Giappone e Australia ai ferri corti. Il motivo della tensione è ancora una volta la caccia baleniera. Il Sol Levante sostiene di uccidere i cetacei per scopo scientifico (consentito dalla Convenzione Internazionale sulla Caccia Baleniera) e l’Australia dice che non è vero. Così il ministro degli Esteri Kevin Rudd e il ministro dell’Ambiente Tony Burke hanno presentato alla Corte di Giustizia dell’Aja un rapporto che denuncia le violazioni dei cacciatori nipponici alle norme internazionali. Il Giappone dovrà rispondere alle accuse entro il 9 marzo 2012.
Le ragioni del governo australiano non sono infondate.
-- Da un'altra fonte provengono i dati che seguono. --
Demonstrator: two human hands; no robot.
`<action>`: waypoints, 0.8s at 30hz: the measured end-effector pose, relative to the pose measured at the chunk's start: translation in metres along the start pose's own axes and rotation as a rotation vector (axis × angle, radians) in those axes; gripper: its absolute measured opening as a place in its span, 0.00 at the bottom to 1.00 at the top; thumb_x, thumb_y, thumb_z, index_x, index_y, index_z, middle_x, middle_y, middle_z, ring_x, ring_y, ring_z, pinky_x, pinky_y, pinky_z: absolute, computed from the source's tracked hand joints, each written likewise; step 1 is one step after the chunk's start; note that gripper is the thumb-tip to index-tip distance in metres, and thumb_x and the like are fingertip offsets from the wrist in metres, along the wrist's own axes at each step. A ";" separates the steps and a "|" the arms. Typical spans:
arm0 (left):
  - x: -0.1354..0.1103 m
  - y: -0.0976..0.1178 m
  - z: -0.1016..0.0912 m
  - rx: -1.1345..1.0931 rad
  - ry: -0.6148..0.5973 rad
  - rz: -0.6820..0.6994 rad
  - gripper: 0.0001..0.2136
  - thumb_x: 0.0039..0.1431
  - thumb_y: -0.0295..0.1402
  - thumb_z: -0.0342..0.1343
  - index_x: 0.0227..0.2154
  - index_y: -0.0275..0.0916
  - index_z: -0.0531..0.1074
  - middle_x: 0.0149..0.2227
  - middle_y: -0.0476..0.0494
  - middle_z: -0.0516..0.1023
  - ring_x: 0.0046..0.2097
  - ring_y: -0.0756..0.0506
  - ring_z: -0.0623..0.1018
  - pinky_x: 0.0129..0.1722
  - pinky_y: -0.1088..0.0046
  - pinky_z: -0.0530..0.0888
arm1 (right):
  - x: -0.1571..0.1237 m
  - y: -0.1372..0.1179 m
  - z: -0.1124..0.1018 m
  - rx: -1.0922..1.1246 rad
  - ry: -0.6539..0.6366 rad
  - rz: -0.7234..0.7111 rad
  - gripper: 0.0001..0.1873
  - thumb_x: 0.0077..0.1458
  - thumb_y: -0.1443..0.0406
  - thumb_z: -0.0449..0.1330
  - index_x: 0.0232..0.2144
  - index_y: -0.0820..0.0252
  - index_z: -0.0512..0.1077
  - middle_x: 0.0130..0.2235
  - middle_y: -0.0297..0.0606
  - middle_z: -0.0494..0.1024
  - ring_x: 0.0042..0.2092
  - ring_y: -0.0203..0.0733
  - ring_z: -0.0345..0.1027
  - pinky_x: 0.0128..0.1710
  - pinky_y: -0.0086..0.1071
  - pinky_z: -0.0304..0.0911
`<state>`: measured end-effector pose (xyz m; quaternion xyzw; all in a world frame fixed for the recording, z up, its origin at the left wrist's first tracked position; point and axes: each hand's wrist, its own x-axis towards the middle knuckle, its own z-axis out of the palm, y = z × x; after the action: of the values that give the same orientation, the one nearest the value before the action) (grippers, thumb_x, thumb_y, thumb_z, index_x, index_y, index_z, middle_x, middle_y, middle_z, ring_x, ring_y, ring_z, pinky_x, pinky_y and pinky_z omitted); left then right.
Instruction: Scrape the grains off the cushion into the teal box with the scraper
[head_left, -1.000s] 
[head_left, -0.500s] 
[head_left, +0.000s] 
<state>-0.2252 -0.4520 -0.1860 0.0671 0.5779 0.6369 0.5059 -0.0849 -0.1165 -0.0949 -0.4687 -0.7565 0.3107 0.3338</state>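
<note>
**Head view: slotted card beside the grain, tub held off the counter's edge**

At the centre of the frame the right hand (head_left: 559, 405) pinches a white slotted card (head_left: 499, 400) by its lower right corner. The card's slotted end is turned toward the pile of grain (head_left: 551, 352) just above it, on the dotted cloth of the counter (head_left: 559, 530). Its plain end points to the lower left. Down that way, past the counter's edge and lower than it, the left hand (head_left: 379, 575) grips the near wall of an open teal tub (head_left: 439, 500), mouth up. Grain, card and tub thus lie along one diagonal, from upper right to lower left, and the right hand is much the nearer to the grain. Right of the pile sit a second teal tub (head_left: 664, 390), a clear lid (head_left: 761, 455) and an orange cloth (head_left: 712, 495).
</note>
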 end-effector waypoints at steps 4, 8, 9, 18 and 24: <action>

Nel giugno del 2008 due attivisti di Greenpeace, Junichi Sato e Toru Suzuki, noti come i “Tokyo Two”, smascherarono un traffico di carne di contrabbando nel deposito postale di Amaori nel nord del Giappone per un valore di circa 3.000 dollari. Per il primo ministro australiano Julia Gillard fu la conferma di ciò che da tempo già sapeva: le baleniere giapponesi che solcano l’Oceano Antartico perseguono esclusivamente scopi commerciali, lasciando tra l’altro tonnellate di carne invenduta. Se a ciò si aggiunge l’inconsistenza degli studi scientifici finora presentati dal Giappone (vedi Galileo), diventa sempre più difficile per gli australiani dare credito a quel millantato “piano di ricerca scientifica” nelle acque intorno al polo Sud.
Ma se non viaggiano in nome della scienza, le baleniere sono fuori legge. La Convenzione Internazionale sulla Caccia Baleniera firmata nel 1986 introdusse infatti una moratoria mondiale che consentiva solo due tipi di caccia: per sostentamento, permessa solo ad alcune popolazioni indigene (l’appiglio a cui si aggrappano Islanda e Groenlandia) e per ricerche scientifiche (l’ancora di salvezza del Giappone).
Negli anni si sono succeduti tentativi per rendere le norme internazionali più restrittive, vietando la caccia alle balene tout court, ma anche, al contrario, proposte per liberalizzarla. Per esempio, un anno fa (vedi Galileo) i vertici della Commissione baleniera invitarono ad abbandonare il lungo atteggiamento proibizionista per consentire nei prossimi dieci anni ai paesi cacciatori (Norvegia, Giappone, Islanda) la cattura dei cetacei in quote stabilite.
La proposta, che sollevò un vespaio di critiche, non fu approvata: cacciare per scopi commerciali resta quindi un reato. Spetterà alla corte dell’Aja stabilire se il Giappone se ne è macchiato.